I believe this was a preview of the Camino de Santiago. Everyone I’ve spoken to and everything I’ve read suggests this kind of community creation is how life is on The Way. People drift in and out of each other’s lives there, with the single common purpose of ‘miles to go before I sleep’.

Yet indelible impressions are made. People step out of their separateness. Even if only for a few minutes or hours before going back to their long walks and their own lives elsewhere. I look forward to that.

The fire-lit walk in the woods was second for day; I’d already done a 5k loop with my friend and our dogs in the morning. Later I hit the gym for intervals, choosing to raise my heart rate on the treadmill instead of my blood pressure in the mall, choked as it is now with frantic Christmas shoppers.

Stefan urged me to keep raising the speed on the intervals, even if just a little as often as possible.
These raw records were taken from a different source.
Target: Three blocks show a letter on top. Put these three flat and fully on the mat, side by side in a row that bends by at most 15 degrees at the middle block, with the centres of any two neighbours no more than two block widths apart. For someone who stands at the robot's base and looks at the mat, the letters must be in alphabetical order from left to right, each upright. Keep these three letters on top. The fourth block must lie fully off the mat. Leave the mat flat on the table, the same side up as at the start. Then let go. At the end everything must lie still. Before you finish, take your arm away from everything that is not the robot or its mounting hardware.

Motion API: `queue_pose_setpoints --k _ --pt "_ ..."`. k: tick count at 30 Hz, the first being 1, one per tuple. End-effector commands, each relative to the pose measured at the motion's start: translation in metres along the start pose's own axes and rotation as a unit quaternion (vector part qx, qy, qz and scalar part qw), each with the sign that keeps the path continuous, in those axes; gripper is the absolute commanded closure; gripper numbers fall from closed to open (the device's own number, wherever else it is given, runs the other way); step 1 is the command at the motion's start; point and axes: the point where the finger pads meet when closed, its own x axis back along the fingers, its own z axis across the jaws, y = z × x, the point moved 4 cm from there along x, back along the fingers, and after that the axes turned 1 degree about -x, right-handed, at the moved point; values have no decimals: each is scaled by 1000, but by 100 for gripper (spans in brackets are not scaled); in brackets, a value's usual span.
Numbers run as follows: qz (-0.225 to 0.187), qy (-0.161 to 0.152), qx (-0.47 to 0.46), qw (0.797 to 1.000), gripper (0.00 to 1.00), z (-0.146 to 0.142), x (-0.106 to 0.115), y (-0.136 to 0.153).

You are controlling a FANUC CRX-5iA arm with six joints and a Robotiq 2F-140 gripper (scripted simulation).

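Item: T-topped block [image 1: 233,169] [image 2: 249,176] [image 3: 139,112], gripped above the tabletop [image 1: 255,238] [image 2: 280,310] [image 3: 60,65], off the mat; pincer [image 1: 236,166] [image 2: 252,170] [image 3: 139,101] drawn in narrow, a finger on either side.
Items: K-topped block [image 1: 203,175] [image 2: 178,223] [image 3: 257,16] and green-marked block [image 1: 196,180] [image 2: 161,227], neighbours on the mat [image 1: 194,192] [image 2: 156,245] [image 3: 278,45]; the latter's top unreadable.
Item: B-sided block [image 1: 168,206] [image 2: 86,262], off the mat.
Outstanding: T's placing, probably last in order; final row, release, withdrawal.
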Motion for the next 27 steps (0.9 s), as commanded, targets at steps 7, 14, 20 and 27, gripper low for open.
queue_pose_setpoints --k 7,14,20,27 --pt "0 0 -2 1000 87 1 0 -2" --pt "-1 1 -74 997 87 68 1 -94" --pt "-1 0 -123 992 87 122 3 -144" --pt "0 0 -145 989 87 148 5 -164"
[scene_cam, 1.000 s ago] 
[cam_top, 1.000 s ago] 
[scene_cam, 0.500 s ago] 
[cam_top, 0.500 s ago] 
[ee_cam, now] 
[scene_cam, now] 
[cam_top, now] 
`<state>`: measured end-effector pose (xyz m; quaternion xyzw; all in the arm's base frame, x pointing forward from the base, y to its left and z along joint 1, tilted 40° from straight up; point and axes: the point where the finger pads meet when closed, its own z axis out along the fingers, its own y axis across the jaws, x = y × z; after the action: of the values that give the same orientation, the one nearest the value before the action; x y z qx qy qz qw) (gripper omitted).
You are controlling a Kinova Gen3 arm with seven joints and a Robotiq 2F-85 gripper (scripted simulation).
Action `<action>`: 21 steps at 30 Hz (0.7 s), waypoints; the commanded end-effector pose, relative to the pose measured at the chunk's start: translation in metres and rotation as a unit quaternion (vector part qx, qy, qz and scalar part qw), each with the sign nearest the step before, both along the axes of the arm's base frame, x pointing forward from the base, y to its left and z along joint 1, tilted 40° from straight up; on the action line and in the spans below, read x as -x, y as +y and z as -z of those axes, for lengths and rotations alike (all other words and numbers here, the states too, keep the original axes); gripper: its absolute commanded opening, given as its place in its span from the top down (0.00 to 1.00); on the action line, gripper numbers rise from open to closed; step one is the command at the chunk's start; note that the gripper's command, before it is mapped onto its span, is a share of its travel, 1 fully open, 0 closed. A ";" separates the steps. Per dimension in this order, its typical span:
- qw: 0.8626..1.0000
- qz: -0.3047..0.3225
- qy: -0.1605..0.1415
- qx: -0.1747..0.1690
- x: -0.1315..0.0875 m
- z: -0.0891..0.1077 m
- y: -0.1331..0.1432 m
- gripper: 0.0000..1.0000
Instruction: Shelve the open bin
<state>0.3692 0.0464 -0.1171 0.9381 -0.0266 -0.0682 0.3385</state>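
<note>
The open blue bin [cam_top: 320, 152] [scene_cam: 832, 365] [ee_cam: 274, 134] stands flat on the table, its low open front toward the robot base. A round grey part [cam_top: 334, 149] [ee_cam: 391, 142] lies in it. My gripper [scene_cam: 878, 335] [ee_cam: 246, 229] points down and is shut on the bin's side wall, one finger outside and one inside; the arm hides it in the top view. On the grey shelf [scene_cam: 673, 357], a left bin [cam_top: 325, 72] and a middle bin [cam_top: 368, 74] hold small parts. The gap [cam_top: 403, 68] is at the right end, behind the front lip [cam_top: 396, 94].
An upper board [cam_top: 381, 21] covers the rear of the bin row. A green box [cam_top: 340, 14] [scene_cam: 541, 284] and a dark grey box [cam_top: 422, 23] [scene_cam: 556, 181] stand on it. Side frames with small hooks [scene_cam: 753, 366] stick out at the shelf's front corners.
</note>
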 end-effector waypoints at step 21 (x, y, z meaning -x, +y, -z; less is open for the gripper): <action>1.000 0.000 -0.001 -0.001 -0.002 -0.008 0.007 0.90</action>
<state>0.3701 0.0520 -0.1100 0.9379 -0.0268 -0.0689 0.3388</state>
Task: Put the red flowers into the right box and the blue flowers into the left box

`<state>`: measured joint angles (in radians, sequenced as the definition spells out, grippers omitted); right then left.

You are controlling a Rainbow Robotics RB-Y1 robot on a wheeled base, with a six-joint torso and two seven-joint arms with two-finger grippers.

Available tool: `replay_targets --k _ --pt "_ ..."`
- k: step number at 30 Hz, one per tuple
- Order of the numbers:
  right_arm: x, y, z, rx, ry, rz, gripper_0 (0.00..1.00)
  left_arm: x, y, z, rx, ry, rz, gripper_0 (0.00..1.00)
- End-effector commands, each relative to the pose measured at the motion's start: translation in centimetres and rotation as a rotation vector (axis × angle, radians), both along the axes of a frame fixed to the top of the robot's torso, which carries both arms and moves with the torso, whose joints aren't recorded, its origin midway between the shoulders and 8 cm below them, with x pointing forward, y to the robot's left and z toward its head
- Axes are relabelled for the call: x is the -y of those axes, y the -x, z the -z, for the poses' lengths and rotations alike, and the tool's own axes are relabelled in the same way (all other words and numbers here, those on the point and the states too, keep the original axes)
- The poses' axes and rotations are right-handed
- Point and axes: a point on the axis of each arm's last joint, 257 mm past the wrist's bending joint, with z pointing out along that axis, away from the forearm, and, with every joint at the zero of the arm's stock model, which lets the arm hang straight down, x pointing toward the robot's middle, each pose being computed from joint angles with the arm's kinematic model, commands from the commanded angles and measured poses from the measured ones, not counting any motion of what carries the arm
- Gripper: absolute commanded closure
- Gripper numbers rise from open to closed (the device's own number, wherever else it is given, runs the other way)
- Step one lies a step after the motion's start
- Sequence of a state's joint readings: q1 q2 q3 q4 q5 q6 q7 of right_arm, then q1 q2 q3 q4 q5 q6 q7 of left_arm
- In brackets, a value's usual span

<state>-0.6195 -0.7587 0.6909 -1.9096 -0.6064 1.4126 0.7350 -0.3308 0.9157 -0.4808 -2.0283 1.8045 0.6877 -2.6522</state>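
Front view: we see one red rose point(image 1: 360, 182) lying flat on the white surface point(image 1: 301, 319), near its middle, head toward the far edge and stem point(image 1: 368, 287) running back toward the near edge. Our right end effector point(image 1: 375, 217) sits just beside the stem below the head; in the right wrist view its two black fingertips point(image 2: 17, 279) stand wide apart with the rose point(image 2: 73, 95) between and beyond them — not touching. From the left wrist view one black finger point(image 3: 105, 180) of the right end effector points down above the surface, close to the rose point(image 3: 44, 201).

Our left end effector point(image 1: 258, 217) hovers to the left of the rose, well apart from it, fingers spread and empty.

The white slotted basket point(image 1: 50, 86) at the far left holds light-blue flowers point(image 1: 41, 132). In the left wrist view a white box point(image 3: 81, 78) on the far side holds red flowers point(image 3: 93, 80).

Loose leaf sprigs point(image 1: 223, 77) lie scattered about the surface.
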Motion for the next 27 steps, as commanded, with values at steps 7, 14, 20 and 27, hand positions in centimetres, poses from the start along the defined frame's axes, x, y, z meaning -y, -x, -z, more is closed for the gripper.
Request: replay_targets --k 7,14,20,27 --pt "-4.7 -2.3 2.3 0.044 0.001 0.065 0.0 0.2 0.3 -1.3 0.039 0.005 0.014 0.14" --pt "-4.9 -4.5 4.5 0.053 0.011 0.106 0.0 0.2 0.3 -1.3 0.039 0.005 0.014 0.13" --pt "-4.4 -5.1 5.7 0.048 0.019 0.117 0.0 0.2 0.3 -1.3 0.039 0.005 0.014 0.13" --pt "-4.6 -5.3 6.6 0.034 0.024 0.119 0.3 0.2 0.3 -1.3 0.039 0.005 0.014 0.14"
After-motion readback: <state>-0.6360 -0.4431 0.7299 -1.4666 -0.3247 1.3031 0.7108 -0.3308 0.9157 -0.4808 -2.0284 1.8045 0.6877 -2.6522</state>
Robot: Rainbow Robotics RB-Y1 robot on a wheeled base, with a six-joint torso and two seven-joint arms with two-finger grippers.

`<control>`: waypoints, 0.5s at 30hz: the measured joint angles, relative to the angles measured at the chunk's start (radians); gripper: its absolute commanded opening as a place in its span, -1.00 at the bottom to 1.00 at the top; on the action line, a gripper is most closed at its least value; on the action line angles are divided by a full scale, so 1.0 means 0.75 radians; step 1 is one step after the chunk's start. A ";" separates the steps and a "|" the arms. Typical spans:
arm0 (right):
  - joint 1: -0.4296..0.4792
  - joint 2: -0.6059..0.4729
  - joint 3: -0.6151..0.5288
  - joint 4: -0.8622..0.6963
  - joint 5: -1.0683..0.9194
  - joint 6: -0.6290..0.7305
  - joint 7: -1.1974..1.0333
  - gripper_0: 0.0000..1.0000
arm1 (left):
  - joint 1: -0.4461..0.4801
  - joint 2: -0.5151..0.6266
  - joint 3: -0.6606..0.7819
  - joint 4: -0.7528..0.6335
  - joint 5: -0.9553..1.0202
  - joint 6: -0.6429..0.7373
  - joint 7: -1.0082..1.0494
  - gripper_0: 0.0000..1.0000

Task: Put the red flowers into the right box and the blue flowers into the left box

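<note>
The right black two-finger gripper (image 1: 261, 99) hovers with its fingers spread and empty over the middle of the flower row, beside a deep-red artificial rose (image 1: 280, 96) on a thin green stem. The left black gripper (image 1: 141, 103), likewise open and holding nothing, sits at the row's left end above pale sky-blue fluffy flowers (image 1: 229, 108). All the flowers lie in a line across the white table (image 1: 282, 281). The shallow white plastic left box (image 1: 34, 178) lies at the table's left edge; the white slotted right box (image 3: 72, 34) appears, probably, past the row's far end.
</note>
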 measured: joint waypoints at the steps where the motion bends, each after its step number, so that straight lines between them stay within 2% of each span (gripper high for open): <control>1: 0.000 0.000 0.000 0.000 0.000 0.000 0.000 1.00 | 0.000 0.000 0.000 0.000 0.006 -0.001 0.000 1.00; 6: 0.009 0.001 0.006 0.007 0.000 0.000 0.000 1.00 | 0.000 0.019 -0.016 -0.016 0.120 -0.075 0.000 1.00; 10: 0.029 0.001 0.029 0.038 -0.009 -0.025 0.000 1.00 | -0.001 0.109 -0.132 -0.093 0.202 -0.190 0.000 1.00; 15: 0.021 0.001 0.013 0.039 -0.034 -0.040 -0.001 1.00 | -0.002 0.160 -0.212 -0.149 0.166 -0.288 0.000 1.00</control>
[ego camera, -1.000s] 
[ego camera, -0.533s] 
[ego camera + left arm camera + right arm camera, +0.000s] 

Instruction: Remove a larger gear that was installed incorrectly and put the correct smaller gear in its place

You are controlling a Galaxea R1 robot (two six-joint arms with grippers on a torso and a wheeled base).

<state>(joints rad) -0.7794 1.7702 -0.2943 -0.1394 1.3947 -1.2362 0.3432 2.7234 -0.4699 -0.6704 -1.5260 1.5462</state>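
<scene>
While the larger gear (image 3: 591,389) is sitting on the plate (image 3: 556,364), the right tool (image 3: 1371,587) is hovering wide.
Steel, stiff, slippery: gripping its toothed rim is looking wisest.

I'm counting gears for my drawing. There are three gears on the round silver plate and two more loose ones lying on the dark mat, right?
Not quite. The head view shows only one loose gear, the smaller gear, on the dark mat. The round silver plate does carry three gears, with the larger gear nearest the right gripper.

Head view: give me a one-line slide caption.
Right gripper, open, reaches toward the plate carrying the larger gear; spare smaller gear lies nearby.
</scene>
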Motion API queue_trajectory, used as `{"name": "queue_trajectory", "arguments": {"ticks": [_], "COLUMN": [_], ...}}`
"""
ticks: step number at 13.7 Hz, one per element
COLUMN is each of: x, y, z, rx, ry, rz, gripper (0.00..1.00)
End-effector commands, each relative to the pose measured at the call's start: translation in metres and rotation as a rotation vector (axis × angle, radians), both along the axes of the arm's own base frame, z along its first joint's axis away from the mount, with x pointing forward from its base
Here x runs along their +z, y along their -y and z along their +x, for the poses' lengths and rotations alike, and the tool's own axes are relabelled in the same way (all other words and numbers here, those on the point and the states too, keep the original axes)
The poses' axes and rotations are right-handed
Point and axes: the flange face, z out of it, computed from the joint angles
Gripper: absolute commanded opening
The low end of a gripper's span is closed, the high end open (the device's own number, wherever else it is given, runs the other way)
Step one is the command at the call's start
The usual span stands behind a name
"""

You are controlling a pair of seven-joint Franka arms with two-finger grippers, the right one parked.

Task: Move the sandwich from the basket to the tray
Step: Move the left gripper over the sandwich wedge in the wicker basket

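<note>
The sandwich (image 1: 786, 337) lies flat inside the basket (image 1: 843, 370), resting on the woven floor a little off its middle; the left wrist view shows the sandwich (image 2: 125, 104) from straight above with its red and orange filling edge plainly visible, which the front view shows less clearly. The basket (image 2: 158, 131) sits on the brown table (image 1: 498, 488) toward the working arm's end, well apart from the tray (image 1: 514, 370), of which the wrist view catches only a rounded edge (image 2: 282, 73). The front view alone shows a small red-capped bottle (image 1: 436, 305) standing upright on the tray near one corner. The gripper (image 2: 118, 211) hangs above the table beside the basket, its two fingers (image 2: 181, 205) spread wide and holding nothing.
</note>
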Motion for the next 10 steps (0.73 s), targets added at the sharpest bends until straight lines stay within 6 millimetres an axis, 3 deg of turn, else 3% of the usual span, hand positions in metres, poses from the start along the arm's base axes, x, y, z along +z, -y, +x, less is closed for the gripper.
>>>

Eek. So I raised it a fraction, to 6.1 from 6.0 – hey, this is a real mathematical increase!

The walk, plus household chores, plus intervals took something of a toll – had to return to the evil foam roller to try to work out the kinks. 5 minutes a side – no way. 1 minute maybe – I can’t explain how this thing can cause such righteous pain!

Here’s a quote I found from a trainer on a fitness site, who uses foam rollers regularly with his clients, like his brother-in-pain infliction, Stefan:

The sensation of rolling will range from a gentle pressure to somebody taking a jackhammer to your muscles. . . I keep having to tell my clients (and reminding myself) that the more you feel it, the more you need it. That said, do what you can tolerate and build from there.” (Mike Howard’s diet blog)

Think of this on your thigh! Remember, I didn't make this up. Trainer said so, internet doesn't lie.

Did you hear that – jackhammer to the muscles! I am embracing my inner masochist, though, and hoping this so-called tolerance happens soon.

Today: same walk with dogs in the a.m., intervals in early afternoon. By now, I’m really feeling it – back hurts, knees, various other joints. Would have preferred a massage or to douse myself in hot water and epsom salts, but the gym called, and I answered.

6.1 intervals again, except for the last one. I decided to call this an experiment, and reduced the speed to 5.0 (ok, yes, I was tired of the pounding). In fact, though, this little comparison test was effective – 5.0 was easy, easier anyway. Good to know.

No foam roller to be seen today. No I didn’t look hard. I should have, I know!!!!!

I chose going to the movies (Sherlock Holmes) over jack-hammering today. I am clearly insane.